Many traditional herbs as well as the tried and tested ancient herbal practices that are linked with them are vanishing as a result of human encroachment of the medicinal plants’ natural environment. One organization, the Tanaduk Institute Botanical Institute in Tibet is helping stem this tide of extinction, focusing on the Tibetan Goji berries which have come into Western consumer consciousness recently as a potent health food supplement.The Tanaduk Institute has studied 41 varieties of the Lycium species and has identified a Goji berry species, Lycium tibeticum/chinensis worthy of conservation and cultivation for the outstanding health benefits it brings. The institute has solicited the collaboration of Tibetan lama doctors and local researchers. The cultivation method deemed appropriate to preserve the genetic makeup of the identified Goji berry species was devised, mimicking the exact conditions by which these plants grows in its natural environment which is the secluded hillsides and valleys of the Himalayas. In this environment, the conditions are extreme cold and extreme heat. Nonetheless, the soil is alkaline-rich and fertile, allowing for the growth of nutrient-rich Tibetan Goji berries.

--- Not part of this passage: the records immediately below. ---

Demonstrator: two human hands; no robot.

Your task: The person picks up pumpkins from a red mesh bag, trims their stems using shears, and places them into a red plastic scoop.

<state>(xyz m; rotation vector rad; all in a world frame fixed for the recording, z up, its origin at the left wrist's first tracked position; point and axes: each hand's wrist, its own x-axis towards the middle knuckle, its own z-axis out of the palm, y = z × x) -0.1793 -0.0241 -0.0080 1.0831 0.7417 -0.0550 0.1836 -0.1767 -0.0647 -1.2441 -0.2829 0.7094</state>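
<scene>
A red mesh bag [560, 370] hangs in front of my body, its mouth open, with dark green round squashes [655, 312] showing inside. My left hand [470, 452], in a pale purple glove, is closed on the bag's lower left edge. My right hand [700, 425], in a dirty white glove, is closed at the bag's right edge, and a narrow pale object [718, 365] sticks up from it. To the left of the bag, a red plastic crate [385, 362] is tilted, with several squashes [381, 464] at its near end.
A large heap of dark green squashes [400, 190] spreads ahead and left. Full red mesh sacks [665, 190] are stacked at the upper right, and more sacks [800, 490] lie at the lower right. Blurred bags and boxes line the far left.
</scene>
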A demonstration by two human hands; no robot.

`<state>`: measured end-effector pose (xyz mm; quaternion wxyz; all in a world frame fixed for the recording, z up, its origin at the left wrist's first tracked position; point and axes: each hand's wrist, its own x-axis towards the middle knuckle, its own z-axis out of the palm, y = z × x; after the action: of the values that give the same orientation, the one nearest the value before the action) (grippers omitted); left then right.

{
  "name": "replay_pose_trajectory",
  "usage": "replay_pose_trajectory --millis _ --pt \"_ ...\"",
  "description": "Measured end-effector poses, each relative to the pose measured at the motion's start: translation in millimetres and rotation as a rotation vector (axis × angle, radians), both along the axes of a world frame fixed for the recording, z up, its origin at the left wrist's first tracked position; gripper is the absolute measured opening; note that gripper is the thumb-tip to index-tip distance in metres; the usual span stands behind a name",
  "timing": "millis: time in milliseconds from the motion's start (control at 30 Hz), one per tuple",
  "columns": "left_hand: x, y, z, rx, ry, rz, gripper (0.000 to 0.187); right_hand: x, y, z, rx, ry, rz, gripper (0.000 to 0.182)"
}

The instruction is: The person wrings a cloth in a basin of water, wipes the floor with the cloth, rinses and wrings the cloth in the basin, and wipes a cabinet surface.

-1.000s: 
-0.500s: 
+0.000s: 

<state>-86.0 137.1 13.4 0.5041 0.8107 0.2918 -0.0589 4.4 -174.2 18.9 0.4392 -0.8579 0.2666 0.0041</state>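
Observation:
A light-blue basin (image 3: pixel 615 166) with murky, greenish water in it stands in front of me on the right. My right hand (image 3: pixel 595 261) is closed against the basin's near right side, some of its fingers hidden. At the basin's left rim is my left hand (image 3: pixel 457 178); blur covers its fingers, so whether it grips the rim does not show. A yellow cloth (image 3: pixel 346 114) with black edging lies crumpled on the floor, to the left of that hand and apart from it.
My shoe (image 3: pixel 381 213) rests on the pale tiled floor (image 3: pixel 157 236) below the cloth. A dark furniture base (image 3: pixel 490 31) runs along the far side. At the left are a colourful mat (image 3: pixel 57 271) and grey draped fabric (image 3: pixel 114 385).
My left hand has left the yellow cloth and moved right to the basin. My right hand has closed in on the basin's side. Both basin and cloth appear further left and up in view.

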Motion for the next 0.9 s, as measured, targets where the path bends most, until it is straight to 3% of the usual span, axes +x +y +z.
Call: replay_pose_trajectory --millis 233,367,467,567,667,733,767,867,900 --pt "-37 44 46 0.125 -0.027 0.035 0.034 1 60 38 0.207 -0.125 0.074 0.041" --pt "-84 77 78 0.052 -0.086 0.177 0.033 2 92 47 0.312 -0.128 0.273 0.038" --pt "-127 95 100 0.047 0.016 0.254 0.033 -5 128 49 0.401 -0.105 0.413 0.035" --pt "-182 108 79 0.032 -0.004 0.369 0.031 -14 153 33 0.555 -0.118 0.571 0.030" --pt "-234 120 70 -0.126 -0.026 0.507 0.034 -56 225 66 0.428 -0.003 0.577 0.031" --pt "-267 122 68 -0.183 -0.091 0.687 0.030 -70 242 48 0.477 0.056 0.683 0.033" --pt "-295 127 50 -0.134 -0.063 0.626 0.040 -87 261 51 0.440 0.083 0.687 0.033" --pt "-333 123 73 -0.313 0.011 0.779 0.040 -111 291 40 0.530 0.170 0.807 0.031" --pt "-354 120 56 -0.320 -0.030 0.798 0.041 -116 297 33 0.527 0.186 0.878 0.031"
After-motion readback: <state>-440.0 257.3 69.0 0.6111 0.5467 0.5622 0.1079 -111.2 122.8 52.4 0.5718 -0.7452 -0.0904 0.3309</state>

The institute subsequently organized a farmers’ cooperative to teach them the cultivation method called wildcrafting. An international outlet for the Tibetan Goji berries was also set up to share the health advantages of the fruits and raise funds for the conservation of other Himalayan medicinal plants herbs, and for the benefit of the farmers as well.

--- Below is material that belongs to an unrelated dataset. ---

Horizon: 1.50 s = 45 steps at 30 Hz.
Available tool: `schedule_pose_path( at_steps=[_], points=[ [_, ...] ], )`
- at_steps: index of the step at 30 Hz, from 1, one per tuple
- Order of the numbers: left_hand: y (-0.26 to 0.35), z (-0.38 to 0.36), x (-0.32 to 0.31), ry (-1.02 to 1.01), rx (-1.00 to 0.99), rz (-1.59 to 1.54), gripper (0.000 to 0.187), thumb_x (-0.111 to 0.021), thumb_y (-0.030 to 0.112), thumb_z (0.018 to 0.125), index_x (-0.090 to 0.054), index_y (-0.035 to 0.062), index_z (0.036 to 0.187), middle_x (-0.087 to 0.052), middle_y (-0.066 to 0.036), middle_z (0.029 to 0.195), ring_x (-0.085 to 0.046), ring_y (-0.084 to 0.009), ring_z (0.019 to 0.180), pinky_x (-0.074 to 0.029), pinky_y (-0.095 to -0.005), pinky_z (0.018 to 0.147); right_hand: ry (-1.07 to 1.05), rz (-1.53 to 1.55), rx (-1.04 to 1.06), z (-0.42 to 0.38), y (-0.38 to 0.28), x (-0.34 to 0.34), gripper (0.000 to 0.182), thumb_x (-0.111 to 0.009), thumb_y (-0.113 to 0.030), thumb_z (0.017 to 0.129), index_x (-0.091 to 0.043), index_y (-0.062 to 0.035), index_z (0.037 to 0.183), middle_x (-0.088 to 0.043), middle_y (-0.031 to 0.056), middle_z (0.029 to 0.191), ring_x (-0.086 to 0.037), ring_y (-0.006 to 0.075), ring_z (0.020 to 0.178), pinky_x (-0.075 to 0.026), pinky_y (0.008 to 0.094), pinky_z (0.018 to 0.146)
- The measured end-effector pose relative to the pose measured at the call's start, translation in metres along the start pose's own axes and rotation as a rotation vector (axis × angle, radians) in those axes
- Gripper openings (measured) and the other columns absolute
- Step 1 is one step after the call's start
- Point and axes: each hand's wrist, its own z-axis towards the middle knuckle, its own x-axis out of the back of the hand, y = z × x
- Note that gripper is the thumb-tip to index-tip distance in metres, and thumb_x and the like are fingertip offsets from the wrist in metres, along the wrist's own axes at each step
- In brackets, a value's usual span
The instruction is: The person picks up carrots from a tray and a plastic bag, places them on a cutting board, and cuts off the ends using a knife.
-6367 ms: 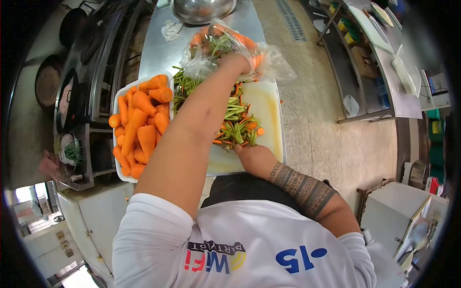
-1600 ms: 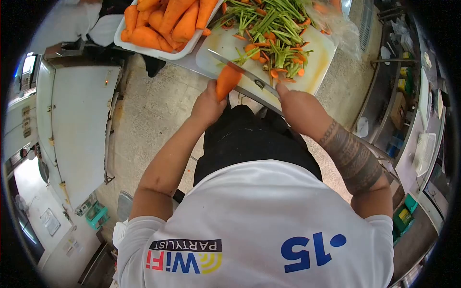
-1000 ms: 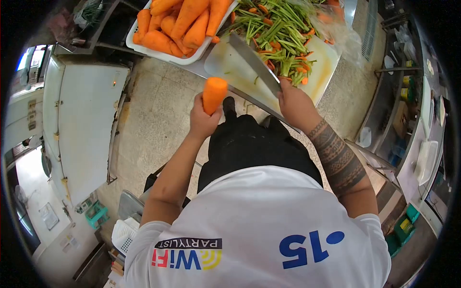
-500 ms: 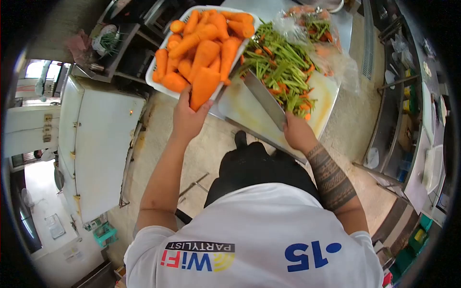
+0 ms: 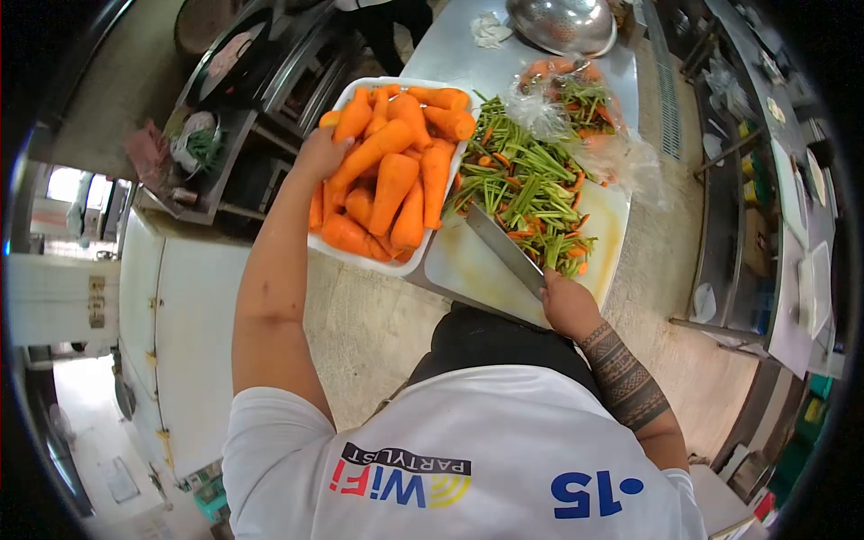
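Observation:
My left hand (image 5: 322,155) is at the left side of a white basket (image 5: 358,260) heaped with peeled carrots (image 5: 393,191). Its fingers are curled against a carrot (image 5: 352,115) near the far left rim, partly hidden among the pile. In my right hand (image 5: 569,304) is the handle of a cleaver (image 5: 506,245), its wide blade pointing up and left over a white cutting board (image 5: 468,264). Beside the blade, cut green vegetable strips (image 5: 531,184) lie mixed with thin carrot pieces on the board.
Beyond the cut vegetables lies a clear plastic bag (image 5: 540,106) with carrot and green pieces. A metal colander (image 5: 562,22) and crumpled white plastic (image 5: 490,30) are farther back on the steel table (image 5: 450,45). Metal shelving (image 5: 733,207) stands right. A person's dark-clothed legs (image 5: 382,31) show behind.
My left hand has moved from the basket's near side, where it held a large carrot, to its far left side. The view has tilted up; my right hand still grips the cleaver.

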Motion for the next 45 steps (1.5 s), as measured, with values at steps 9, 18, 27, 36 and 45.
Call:
schedule_pose_path(
  at_steps=[9, 18, 27, 36, 45],
  points=[
    [0.073, 0.018, 0.035, -0.066, 0.072, 0.459, 0.059, -0.070, 0.041, 0.096, -0.063, -0.0018, 0.135, -0.062, -0.025, 0.138, -0.060, -0.0393, 0.129, -0.050, -0.0493, 0.106, 0.029, -0.012, 0.015, -0.004, 0.002, -0.003, 0.019, -0.059, -0.017, 0.098, -0.057, -0.0029, 0.110, -0.073, 0.0201, 0.084, -0.072, 0.0406, 0.078, -0.056, 0.0541, 0.069],
    [0.337, 0.050, -0.050, -0.124, -0.678, -0.329, 0.026, -0.065, 0.023, 0.098, -0.077, 0.0025, 0.109, -0.076, -0.018, 0.101, -0.071, -0.0345, 0.099, -0.055, -0.0435, 0.086, 0.000, -0.001, -0.034, -0.004, -0.001, 0.001, 0.020, -0.058, -0.011, 0.092, -0.060, -0.0045, 0.111, -0.073, 0.0188, 0.080, -0.073, 0.0396, 0.075, -0.057, 0.0533, 0.065],
    [0.424, 0.119, -0.262, -0.320, -0.636, -0.161, 0.041, -0.066, 0.037, 0.093, -0.073, 0.0090, 0.122, -0.073, -0.014, 0.120, -0.066, -0.0324, 0.114, -0.050, -0.0433, 0.101, 0.073, 0.075, -0.033, -0.013, -0.003, 0.007, 0.021, -0.055, -0.013, 0.095, -0.063, -0.0044, 0.112, -0.072, 0.0171, 0.077, -0.074, 0.0385, 0.074, -0.058, 0.0527, 0.064],
    [0.436, 0.110, -0.267, -0.398, -0.484, 0.241, 0.050, -0.069, 0.047, 0.090, -0.074, 0.0064, 0.118, -0.074, -0.016, 0.113, -0.069, -0.0335, 0.108, -0.052, -0.0444, 0.096, 0.126, 0.068, 0.018, -0.013, 0.002, -0.001, 0.020, -0.054, -0.015, 0.097, -0.064, -0.0057, 0.111, -0.071, 0.0157, 0.075, -0.074, 0.0368, 0.070, -0.058, 0.0503, 0.060],
    [0.427, 0.130, -0.204, -0.422, -0.580, 0.568, 0.060, -0.071, 0.057, 0.087, -0.075, 0.0037, 0.115, -0.075, -0.018, 0.107, -0.071, -0.0346, 0.102, -0.055, -0.0456, 0.092, 0.139, 0.087, 0.061, -0.017, 0.004, -0.001, 0.021, -0.054, -0.015, 0.097, -0.063, -0.0037, 0.112, -0.070, 0.0168, 0.074, -0.073, 0.0387, 0.067, -0.057, 0.0523, 0.058]
  ],
)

It would have been a great loss, had the Tanaduk Institute did not pursue its project to propagate and promote Tibetan Goji berries internationally. The nomadic peoples of Tibet and Mongolia have been chronicled to be using for thousands of years these berries for medicinal purposes such as protecting the liver, improve the body’s immunity, fertility and sexual function. These berries have also been recorded as having enervating effects particularly in strengthening the legs and fostering an efficient circulatory system.
In more recent literature on Tibetan Goji berries, these fruits have been cited as anti-cancer agents because of their anti-oxidant properties. Goji berries have also been proposed as a rich source for carotenoids like beta-carotene and zeaxanthin, a key element in inhibiting age-related eye degeneration.

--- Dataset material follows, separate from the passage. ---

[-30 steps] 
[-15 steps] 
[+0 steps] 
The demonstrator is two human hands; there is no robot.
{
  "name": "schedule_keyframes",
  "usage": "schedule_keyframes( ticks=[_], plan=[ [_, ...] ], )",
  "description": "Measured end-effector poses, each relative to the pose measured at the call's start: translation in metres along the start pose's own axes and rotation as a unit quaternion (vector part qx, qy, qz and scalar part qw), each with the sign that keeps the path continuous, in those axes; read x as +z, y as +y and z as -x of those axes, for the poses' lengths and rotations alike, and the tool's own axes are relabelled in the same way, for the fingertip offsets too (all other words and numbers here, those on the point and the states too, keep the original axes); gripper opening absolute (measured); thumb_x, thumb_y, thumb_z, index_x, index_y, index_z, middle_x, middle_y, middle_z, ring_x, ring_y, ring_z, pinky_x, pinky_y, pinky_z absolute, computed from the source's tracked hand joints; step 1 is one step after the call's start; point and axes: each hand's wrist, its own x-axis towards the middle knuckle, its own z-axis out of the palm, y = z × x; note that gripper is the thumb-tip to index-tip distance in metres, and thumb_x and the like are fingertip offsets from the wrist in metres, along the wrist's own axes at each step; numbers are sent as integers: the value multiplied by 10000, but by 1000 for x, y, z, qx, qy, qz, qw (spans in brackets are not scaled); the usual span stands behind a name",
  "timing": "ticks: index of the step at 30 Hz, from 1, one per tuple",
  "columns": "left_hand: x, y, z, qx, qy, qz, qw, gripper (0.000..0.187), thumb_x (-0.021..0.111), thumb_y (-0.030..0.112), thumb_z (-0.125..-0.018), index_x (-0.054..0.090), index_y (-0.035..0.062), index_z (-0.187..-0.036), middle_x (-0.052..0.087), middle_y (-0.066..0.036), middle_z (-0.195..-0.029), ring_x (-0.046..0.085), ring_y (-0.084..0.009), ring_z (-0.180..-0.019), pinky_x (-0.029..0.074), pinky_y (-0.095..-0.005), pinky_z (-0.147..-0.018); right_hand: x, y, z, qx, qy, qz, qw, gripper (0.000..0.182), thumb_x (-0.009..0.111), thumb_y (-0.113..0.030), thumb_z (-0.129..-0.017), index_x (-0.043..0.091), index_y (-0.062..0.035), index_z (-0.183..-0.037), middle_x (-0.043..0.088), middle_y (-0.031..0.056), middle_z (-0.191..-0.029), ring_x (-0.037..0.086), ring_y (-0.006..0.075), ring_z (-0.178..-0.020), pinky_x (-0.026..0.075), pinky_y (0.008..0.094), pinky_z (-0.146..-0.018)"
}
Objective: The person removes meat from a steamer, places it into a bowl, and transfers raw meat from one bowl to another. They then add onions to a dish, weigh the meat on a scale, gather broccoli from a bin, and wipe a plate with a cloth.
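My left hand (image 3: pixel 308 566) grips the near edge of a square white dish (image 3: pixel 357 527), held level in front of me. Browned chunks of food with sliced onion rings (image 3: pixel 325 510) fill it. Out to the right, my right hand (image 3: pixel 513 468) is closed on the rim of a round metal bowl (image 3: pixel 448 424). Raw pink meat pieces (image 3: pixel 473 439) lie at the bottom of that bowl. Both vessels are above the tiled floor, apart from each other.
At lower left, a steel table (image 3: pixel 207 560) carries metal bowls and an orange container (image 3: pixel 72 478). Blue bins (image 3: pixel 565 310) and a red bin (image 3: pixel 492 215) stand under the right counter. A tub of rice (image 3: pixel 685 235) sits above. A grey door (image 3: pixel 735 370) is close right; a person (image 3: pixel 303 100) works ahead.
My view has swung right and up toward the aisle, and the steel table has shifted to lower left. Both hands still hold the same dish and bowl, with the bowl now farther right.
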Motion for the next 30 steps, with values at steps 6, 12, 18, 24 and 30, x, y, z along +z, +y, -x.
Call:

As a food source, Goji berries can deliver much of what the body needs, as most promotional materials on the products attest. Included in these promotional claims of nutrient content contribution to a person’s diet are 18 amino acids, 11 essential minerals, 6 vitamins, 5 unsaturated fatty acids, calcium, potassium, iron and zinc.
The Tibetan Goji berries production pushed by the Tanaduk Institute not only stands out as helping propagate the many benefits that could be derived from the plant. The wildcrafting methods that it devised are said to be based on traditional organic way cultivation that does away with chemical-based fertilizers and pesticides. Combined with natural-rich soils and the unpolluted environment of the Himalayas, what result are organic crops that not only meet Western standards on organically grown produce but also help preserve an herbal species and some revered traditions.